▶ **Exercise prompt**:
Once the line containing "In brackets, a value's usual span" is found in the entries below, restate it and each following line word for word, stopping after the line containing "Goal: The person".

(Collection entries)
-=-=-=-=-

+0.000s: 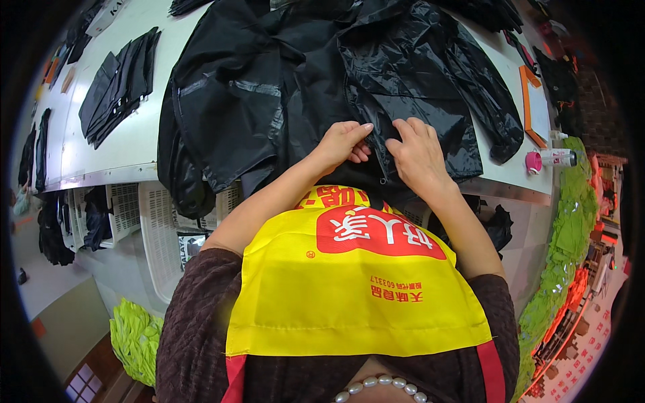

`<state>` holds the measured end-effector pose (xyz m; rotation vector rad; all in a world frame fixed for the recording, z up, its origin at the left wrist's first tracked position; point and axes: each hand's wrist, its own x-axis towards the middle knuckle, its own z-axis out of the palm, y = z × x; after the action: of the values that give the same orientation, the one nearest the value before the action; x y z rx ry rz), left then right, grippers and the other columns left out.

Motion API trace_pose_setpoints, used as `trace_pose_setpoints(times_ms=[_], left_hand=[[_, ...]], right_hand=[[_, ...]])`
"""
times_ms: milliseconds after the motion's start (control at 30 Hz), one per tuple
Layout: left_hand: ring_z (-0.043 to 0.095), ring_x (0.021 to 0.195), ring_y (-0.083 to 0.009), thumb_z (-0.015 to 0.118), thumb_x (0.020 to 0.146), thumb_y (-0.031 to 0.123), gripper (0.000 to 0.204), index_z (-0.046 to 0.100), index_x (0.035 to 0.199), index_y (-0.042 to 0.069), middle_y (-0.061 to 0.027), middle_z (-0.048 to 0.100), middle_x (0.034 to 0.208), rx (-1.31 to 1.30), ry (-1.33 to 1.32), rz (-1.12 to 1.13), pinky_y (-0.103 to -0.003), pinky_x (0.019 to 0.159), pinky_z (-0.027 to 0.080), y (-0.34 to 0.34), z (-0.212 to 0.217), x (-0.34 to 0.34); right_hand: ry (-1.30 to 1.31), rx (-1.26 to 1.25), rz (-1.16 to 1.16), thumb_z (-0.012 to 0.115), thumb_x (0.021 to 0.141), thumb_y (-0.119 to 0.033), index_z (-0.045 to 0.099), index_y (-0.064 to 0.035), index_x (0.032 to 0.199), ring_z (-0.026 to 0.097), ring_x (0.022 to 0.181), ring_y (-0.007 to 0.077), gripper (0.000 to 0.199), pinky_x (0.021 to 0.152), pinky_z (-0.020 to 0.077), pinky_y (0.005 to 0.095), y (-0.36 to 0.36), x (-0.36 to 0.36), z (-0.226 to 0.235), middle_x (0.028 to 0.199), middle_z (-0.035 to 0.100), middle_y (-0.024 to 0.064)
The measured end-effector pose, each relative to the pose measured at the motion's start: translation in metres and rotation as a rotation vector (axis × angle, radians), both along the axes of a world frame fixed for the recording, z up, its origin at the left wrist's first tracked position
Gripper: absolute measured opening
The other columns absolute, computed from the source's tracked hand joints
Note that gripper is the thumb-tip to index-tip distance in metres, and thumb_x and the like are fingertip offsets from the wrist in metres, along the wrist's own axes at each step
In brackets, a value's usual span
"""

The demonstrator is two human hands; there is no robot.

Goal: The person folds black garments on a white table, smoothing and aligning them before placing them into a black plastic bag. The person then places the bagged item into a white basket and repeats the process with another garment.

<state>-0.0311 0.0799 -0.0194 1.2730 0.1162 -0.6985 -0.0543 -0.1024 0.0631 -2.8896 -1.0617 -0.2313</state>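
A black jacket [410,74] with a shiny, coated-looking surface is spread over the near edge of the white table, one sleeve lying out to the right. My left hand [344,144] rests at its front opening, fingers curled and thumb pointing right, closed around the cloth edge. Just across a narrow gap, my right hand [418,151] pinches the other side of that front edge between thumb and fingers. A zipper edge with a small pull [383,180] hangs below and between the hands. The cloth inside my fingers is partly hidden.
Flat black pieces [121,84] are stacked at left on the white table [67,151]. An orange-edged box [534,107] and a pink-and-grey bottle [554,158] stand at right. White plastic baskets [158,235] sit below the table. Bright green garments [568,221] are heaped along the right side.
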Motion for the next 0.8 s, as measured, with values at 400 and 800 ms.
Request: trace_pose_setpoints(times_ms=[400, 800], left_hand=[[0.059, 0.061, -0.0089, 0.059, 0.089, 0.026, 0.018, 0.056, 0.083, 0.009, -0.0008, 0.059, 0.071, -0.097, 0.018, 0.083, -0.021, 0.054, 0.050, -0.010, 0.003, -0.005], [0.058, 0.065, -0.0125, 0.056, 0.085, 0.011, 0.016, 0.064, 0.093, 0.001, -0.0049, 0.065, 0.078, 0.022, -0.348, 0.057, -0.026, 0.061, 0.048, -0.011, 0.022, 0.007]], right_hand=[[0.044, 0.164, -0.188, 0.058, 0.082, -0.015, 0.056, -0.0061, 0.072, 0.061, 0.067, 0.0272, 0.014, 0.058, 0.0493, 0.0377, 0.030, -0.018, -0.010, 0.070, 0.059, 0.0103], [0.971, 1.818, -0.768, 0.058, 0.091, -0.025, 0.057, -0.0100, 0.099, 0.042, 0.061, 0.0039, 0.018, 0.048, 0.0312, 0.0174, 0.045, -0.044, -0.063, 0.080, 0.053, -0.0019]])
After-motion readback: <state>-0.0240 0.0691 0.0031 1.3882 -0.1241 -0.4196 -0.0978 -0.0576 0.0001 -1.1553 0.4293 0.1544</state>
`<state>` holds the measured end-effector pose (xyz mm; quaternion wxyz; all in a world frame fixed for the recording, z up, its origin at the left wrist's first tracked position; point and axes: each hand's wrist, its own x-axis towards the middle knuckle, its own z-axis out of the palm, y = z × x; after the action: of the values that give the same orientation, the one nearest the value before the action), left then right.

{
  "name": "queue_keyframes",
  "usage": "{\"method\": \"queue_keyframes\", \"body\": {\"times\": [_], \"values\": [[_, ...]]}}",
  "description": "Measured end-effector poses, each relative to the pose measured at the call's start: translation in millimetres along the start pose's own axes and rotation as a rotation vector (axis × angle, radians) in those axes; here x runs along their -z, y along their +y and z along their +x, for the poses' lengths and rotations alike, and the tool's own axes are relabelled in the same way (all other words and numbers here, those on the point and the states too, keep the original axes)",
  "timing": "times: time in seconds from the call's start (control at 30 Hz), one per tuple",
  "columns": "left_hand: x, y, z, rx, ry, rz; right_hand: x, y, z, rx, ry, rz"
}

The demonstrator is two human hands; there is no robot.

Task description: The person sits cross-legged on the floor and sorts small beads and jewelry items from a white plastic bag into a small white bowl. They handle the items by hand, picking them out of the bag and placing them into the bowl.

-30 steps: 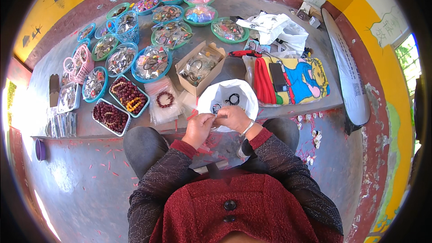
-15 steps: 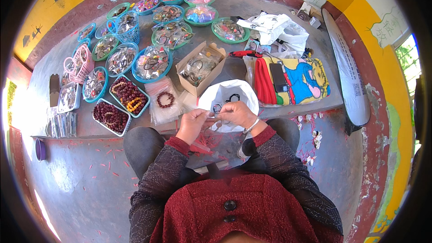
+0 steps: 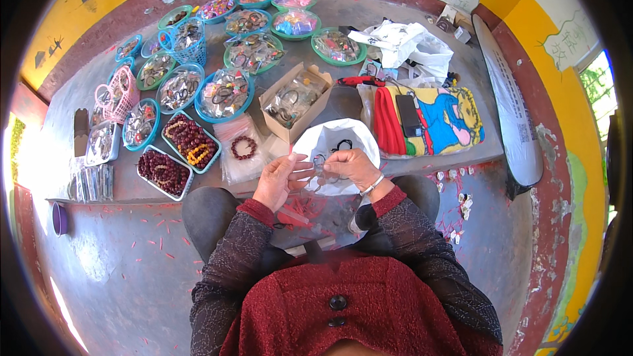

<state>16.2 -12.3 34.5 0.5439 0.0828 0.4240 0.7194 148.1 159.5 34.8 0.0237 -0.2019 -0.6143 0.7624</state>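
Observation:
My left hand (image 3: 280, 180) is beside the near left rim of a white plastic bag (image 3: 369, 137). Its fingers point right and stand apart, with nothing I can make out between them. Over the bag's mouth, my right hand (image 3: 354, 168) has thumb and fingertips pinched together. Thin loops show by those fingertips, but whether they are gripped or lie in the bag I cannot tell. Deeper in the bag is a black cord loop (image 3: 342, 146). A dark red bead bracelet (image 3: 244, 147) lies on clear packets to the left.
An open cardboard box (image 3: 277, 126) of bagged items stands behind the bag. Round baskets (image 3: 224, 116) of small packets fill the left and back. Two trays (image 3: 192, 173) hold bead bracelets. Right are a folded colourful towel (image 3: 448, 122) and a dark phone (image 3: 409, 115). Red scraps litter the floor.
My hands were close together, fingertips meeting over the bag's near rim. They have parted, the left fingers have spread, and the right hand stays pinched.

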Motion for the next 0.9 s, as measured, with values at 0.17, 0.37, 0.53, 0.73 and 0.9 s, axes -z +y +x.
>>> {"method": "queue_keyframes", "body": {"times": [0.17, 0.37, 0.53, 0.73, 0.9], "values": [[-1, -6, 3, 0.081, 0.043, 0.161, 0, -1, 0, 0.013, -0.001, 0.019], [8, -18, 12, 0.028, 0.053, 0.236, -1, 6, 3, 0.061, 0.031, -0.083], [8, -17, 12, 0.021, 0.050, 0.256, 0, 5, 4, 0.064, 0.035, -0.134], [7, -15, 9, -0.024, 0.095, 0.524, 1, 7, 8, 0.147, 0.092, -0.155], [2, -24, 8, -0.051, 0.027, 0.569, -4, 13, 8, 0.202, -0.007, -0.320]]}}
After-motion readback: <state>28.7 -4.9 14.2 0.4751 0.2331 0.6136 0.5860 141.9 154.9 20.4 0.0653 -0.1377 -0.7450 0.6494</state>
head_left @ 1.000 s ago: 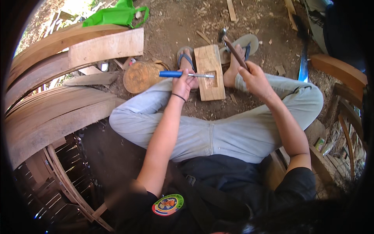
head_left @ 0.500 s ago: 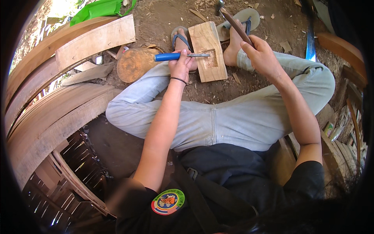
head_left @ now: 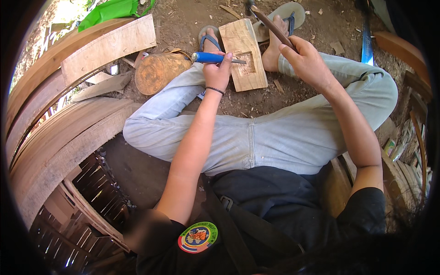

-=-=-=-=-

▶ **Response**:
In brackets, a value's usual span
"""

The demonstrator is two human hands; there is no robot.

Goal: The person folds black garments on a white table, smoothing and aligning them before placing them into a black plastic bag. The person then places the bagged item into a white basket and repeats the process with another garment.

The exercise is complete.